ACTION ITEM: Without any pictures, print the lines below from the one that has "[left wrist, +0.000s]" through the one that has "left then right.", exactly and nothing else.

RAW DATA:
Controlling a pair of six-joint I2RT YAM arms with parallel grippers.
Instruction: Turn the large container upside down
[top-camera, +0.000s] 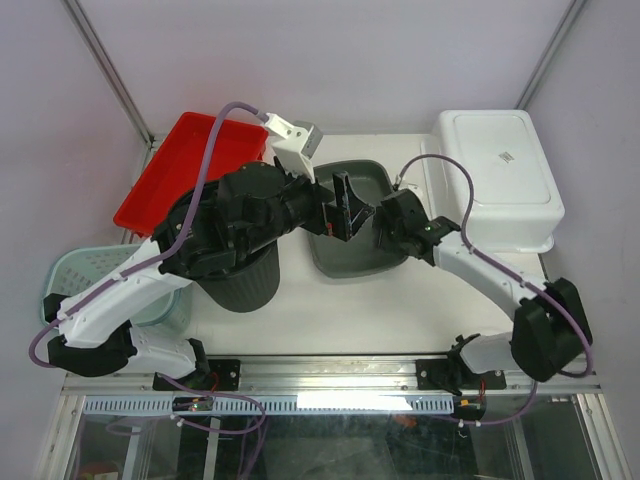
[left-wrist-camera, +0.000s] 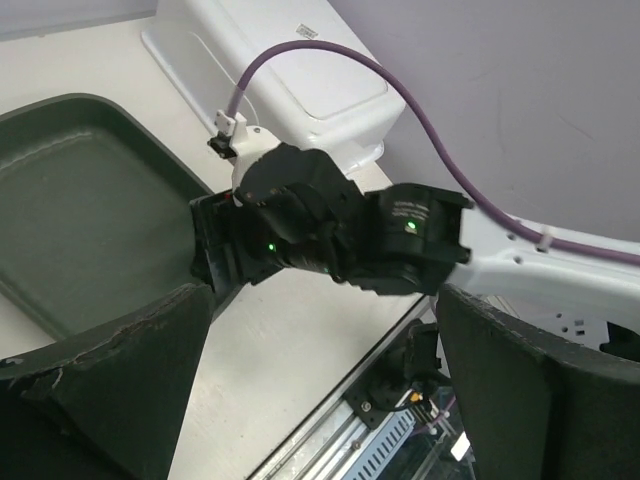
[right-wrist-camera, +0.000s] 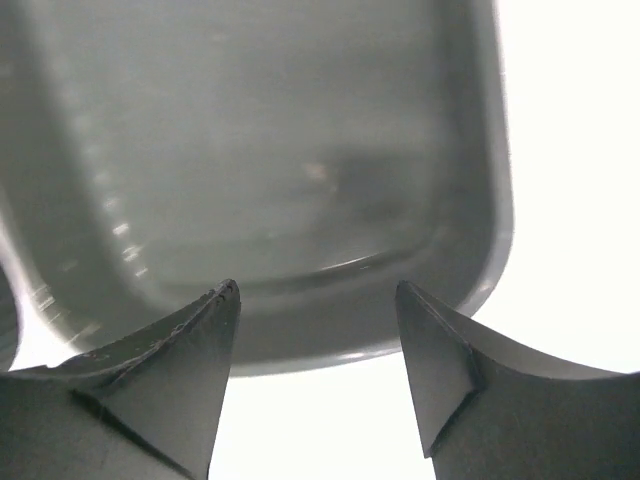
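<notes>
Pale grey walls are closing in a white bench, and the grey tub is lying at its middle, open side up, flat on its base. I am taking it for the large container of the task, since both arms are reaching towards it. A white tub is sitting mouth down at the far right. A red tray is leaning at the far left, with a dark bin and a pale green basket nearer.

The left arm is stretching across the bin. The left jaws are standing wide open over the tub's near part, holding nothing. The right arm is coming in from the right. The right jaws are standing partly open and empty, pointing down at the tub's near rim, which is showing beyond the tips.

The tub is looking like thin moulded plastic: probably light, fairly stiff at the rolled rim, smooth and likely slippery on the sloping walls. The rim is looking like the best hold, pinched across the lip on one long side. Tipping it about the opposite edge is asking for a firm grip, as a shallow bite could be slipping off.
</notes>
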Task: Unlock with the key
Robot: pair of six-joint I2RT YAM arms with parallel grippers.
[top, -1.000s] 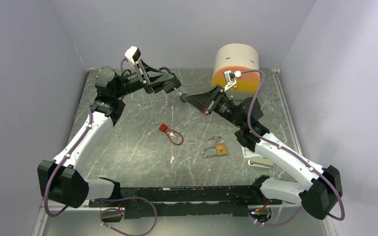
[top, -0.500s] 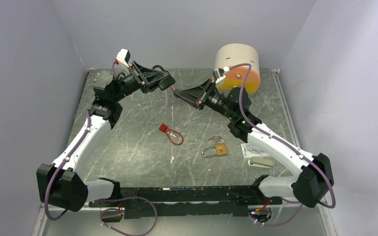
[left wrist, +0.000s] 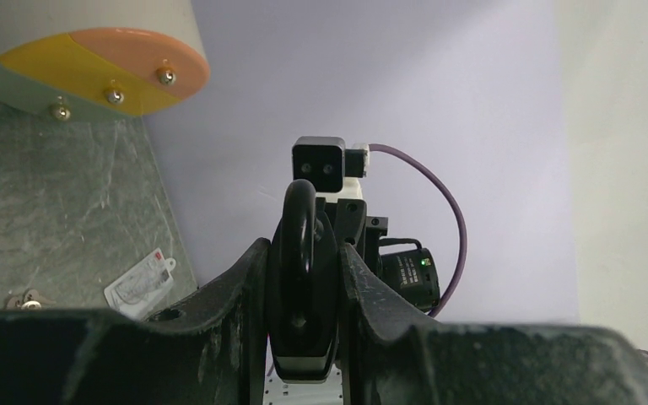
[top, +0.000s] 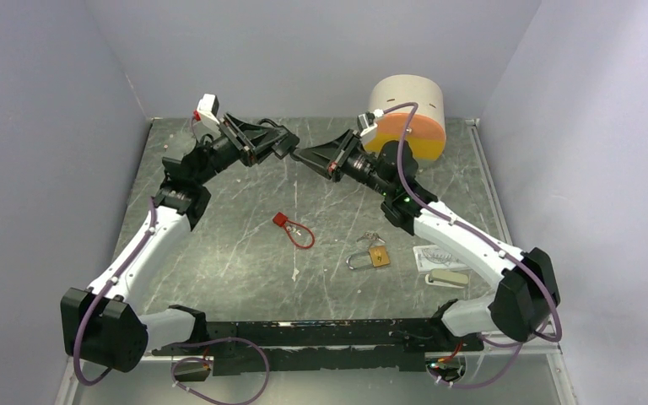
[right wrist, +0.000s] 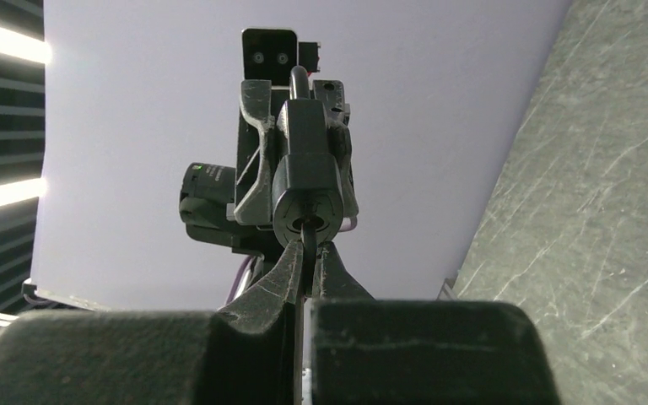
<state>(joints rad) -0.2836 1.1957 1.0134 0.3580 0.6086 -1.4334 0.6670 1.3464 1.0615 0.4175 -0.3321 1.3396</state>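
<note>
Left end effector (top: 286, 148) clamps the black padlock (right wrist: 307, 177) aloft left of the orange-faced drum (top: 405, 118), right end effector (top: 299, 156) pinches the key (right wrist: 307, 236) at its keyway; an off-axis twist likely jams the key or levers the lock loose.

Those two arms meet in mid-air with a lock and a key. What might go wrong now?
1. The right gripper pinches the thin key right at the padlock keyhole. If it is slightly off line, it may jam or twist in the fingers.
2. The left gripper holds the padlock above the table. A hard push or turn might swivel it or knock it loose.
</note>
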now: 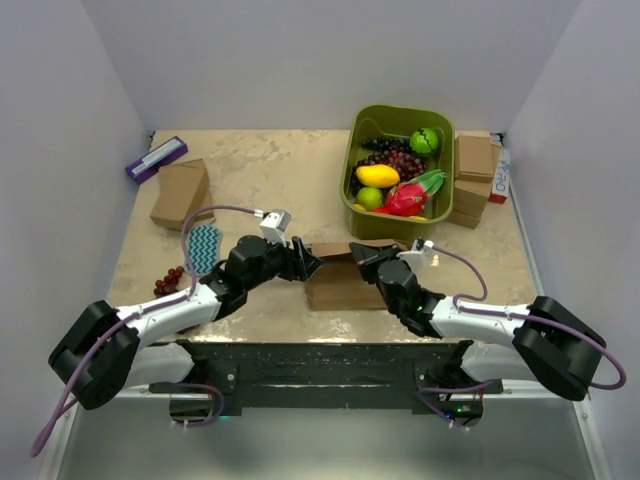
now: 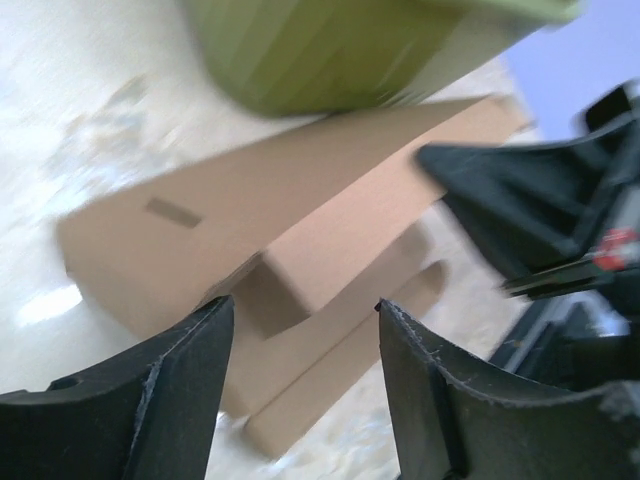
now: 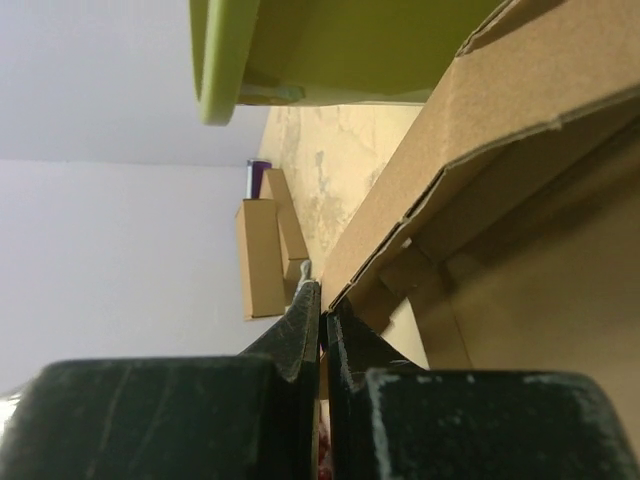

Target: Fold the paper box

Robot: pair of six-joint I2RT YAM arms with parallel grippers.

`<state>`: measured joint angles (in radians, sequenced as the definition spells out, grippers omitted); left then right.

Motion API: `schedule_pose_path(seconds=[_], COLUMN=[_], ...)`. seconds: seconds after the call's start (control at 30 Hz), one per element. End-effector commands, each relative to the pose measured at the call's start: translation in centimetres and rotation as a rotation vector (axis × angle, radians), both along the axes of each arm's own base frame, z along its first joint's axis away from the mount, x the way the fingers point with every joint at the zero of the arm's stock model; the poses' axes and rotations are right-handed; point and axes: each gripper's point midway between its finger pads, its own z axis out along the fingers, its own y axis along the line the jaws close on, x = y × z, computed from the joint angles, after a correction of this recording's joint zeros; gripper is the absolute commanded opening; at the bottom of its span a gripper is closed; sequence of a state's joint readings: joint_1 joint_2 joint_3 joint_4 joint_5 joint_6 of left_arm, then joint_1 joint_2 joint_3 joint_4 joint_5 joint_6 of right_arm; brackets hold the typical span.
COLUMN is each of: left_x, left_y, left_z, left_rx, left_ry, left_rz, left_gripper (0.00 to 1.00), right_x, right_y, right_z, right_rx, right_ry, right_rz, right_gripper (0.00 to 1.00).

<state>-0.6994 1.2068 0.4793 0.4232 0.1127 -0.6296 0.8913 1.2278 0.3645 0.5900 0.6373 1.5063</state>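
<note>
The paper box [image 1: 338, 283] is a flat brown cardboard mailer lying on the table between my two grippers, just in front of the green bin [image 1: 400, 172]. In the left wrist view the paper box [image 2: 300, 230] has one panel raised off its base. My left gripper [image 1: 306, 262] [image 2: 305, 312] is open at the box's left end, its fingers on either side of the near corner without touching it. My right gripper [image 1: 366, 257] [image 3: 322, 300] is shut on the thin edge of the box's raised panel [image 3: 480, 110] at the right end. The right gripper [image 2: 520, 205] also shows in the left wrist view.
The green bin [image 2: 340, 50] holds toy fruit. Small chunky cardboard boxes stand at the back left [image 1: 181, 192] and back right [image 1: 475, 170]. A purple box [image 1: 156, 158], a teal patterned pad [image 1: 205, 247] and dark grapes [image 1: 170, 280] lie on the left. White walls enclose the table.
</note>
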Motion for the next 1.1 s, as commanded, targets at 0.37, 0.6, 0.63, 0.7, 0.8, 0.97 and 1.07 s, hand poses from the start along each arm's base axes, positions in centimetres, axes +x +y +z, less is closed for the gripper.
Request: schedule_pose_path(seconds=[0.37,0.6,0.63,0.7,0.8,0.97,1.07], left_x=[3.0,3.6,4.0,4.6,5.8,7.3,8.2], left_y=[4.8,5.9,6.4,6.6,7.4,7.6,7.4], left_z=[-2.3,-2.1,-2.0,-1.6,-1.3,-0.9,-0.4], left_rx=[0.312,0.306,0.326,0.348,0.407,0.449,0.457], left_ry=[-0.086,-0.106,-0.117,-0.140,-0.165,-0.202,-0.234], left_rz=[0.175,0.251,0.280,0.293,0.347,0.369,0.380], left_gripper=[0.69,0.61,0.57,0.54,0.48,0.47,0.46], right_x=[0.1,0.3,0.3,0.2,0.2,0.1,0.1], right_y=[-1.2,-0.9,-0.8,-0.7,-0.8,-0.9,-0.7], right_z=[-2.3,-2.1,-2.1,-2.1,-2.2,-2.4,-2.4], right_rx=[-0.109,-0.103,-0.100,-0.103,-0.106,-0.116,-0.118], right_ry=[0.054,0.053,0.052,0.051,0.052,0.058,0.058], right_rz=[-0.045,-0.040,-0.037,-0.031,-0.029,-0.032,-0.022], right_gripper=[0.00,0.00,0.00,0.00,0.00,0.00,0.00])
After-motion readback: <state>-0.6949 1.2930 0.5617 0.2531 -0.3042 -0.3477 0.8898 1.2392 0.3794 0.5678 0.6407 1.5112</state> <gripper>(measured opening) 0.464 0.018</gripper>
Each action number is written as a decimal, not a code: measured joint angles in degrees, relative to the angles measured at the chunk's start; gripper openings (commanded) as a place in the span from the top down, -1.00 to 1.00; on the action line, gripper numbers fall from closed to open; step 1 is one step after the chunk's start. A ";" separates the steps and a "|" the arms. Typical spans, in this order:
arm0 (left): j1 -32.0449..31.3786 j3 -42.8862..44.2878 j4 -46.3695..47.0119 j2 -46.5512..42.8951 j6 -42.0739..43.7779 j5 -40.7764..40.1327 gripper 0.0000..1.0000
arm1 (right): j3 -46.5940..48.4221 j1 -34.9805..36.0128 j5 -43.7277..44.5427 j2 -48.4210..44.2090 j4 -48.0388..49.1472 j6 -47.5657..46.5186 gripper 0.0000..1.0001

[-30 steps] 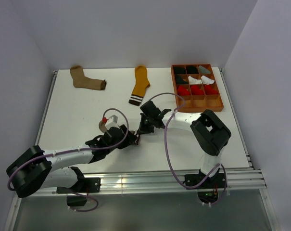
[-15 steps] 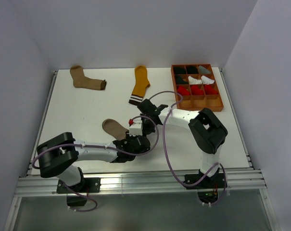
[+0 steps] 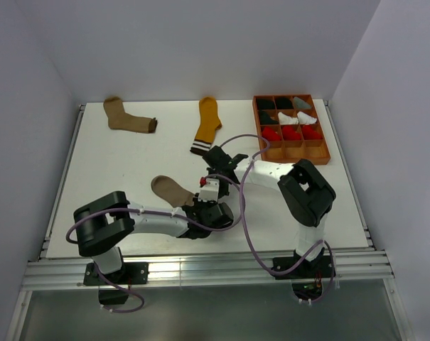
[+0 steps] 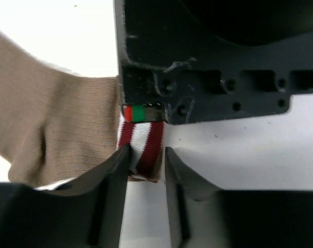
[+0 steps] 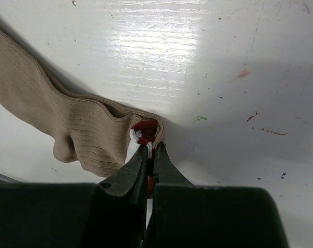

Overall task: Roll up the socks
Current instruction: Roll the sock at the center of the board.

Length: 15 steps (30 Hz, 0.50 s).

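Swung inward, left gripper [image 4: 146,155] straddles, jaws apart, the cuff of the light brown sock [image 4: 58,129]; right gripper [image 5: 150,147] pinches it.

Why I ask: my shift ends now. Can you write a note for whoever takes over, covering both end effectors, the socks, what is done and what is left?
Left end effector: jaws part open, straddling the striped cuff of the light brown sock; not clearly clamped.
Right end effector: shut on that same cuff.
The light brown sock lies flat in the middle of the table. The tan sock and the mustard sock lie flat at the far edge.
Done: no sock rolled yet.
Left: roll all three.
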 measured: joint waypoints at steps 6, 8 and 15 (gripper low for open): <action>-0.02 3.76 -6.95 2.19 -3.45 -1.77 0.99 | -0.85 -0.26 -1.57 -0.04 2.12 0.59 0.98; -0.15 4.42 -7.91 2.58 -3.76 -1.97 0.99 | -2.10 -0.48 -2.47 -0.46 4.15 1.25 0.87; 1.25 1.81 -5.22 -0.02 -3.10 1.40 0.99 | -12.07 -1.25 -4.35 -5.88 16.31 4.81 0.19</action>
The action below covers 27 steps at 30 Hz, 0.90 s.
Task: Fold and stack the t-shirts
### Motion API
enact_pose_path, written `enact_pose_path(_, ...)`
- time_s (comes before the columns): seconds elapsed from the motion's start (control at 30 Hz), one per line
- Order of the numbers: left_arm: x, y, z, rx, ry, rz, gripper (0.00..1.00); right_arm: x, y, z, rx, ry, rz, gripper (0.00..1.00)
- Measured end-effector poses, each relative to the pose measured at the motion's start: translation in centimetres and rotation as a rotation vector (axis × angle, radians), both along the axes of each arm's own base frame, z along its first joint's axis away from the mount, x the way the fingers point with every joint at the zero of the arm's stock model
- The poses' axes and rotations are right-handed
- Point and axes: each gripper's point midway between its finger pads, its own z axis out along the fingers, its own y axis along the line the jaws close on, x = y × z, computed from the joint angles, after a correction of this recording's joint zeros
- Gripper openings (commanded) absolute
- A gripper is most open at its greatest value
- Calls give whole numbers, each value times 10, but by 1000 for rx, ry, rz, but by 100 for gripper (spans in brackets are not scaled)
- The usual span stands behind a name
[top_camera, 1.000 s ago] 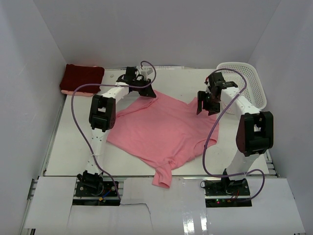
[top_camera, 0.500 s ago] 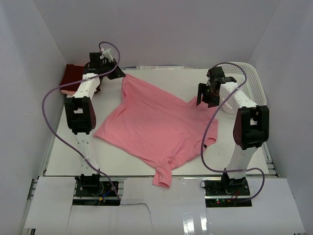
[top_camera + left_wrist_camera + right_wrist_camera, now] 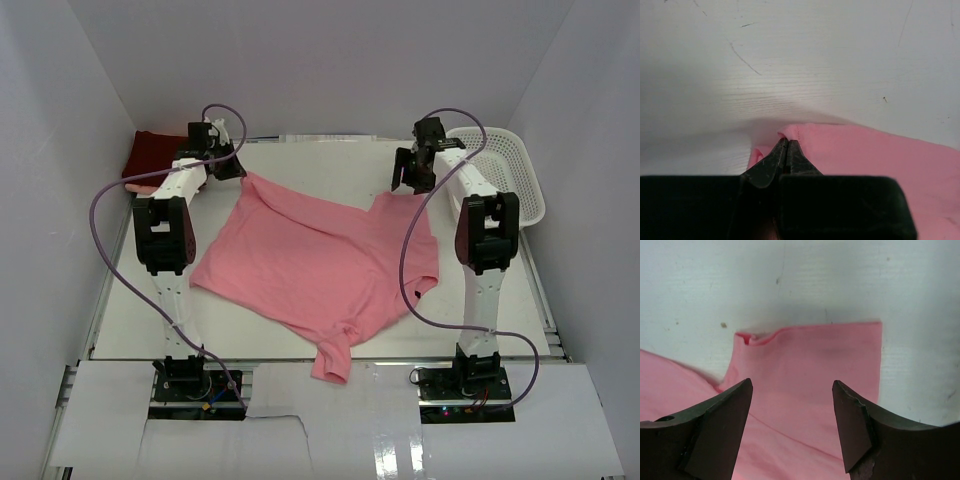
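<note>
Your salmon pink t-shirt [image 3: 320,265] is spread across the middle of the bench [image 3: 150,320]. It's mostly flat with a few soft wrinkles, and a narrow bit of it droops over the near edge between the two arm bases.

The far-left corner of it runs up to the left end effector [image 3: 237,170], which is clamped right on that corner. In the left wrist view the fingertips are pressed together with a small fold of pink cloth nipped between them, low over the bench.

Over on the far right of the shirt, the right end effector [image 3: 408,178] sits above the sleeve [image 3: 810,360] with its fingers spread wide and nothing between them. The sleeve lies flat on the bench under it, a neat rectangle apart from one corner of its hem that curls up a little.

The dark maroon t-shirt [image 3: 150,155] is a folded rectangle in the far left corner, partly hidden behind the left arm. It's near the pinched pink corner but not touching it.

The white plastic mesh basket [image 3: 510,170] sits in the far right corner, just beside the right arm. A purple cable [image 3: 105,200] loops off each arm.
</note>
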Motion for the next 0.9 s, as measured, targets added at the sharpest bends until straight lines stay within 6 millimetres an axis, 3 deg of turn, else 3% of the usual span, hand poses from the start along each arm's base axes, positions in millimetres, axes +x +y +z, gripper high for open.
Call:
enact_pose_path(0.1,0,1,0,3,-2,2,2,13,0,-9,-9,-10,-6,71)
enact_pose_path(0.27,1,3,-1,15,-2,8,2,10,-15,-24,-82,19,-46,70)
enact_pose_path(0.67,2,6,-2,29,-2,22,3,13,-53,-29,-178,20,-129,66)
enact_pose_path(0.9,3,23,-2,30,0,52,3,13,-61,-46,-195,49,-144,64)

TASK OUTPUT:
[left wrist, +0.000s] 
[top, +0.000s] 
[right wrist, +0.000s] 
<state>(joints rad) -0.2836 1.1957 1.0134 0.3580 0.6086 -1.4334 0.6670 1.3464 1.0615 0.4175 -0.3321 1.3396</state>
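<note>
Left end effector (top: 286, 148) clamps the black padlock (right wrist: 307, 177) aloft left of the orange-faced drum (top: 405, 118), right end effector (top: 299, 156) pinches the key (right wrist: 307, 236) at its keyway; an off-axis twist likely jams the key or levers the lock loose.

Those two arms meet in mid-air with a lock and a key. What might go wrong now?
1. The right gripper pinches the thin key right at the padlock keyhole. If it is slightly off line, it may jam or twist in the fingers.
2. The left gripper holds the padlock above the table. A hard push or turn might swivel it or knock it loose.
</note>
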now: 
now: 
now: 

Target: Fold the paper box

Robot: pair of six-joint I2RT YAM arms with parallel grippers.

`<state>`: measured joint angles (in radians, sequenced as the definition spells out, grippers omitted); left then right.

No more output is required for the exercise.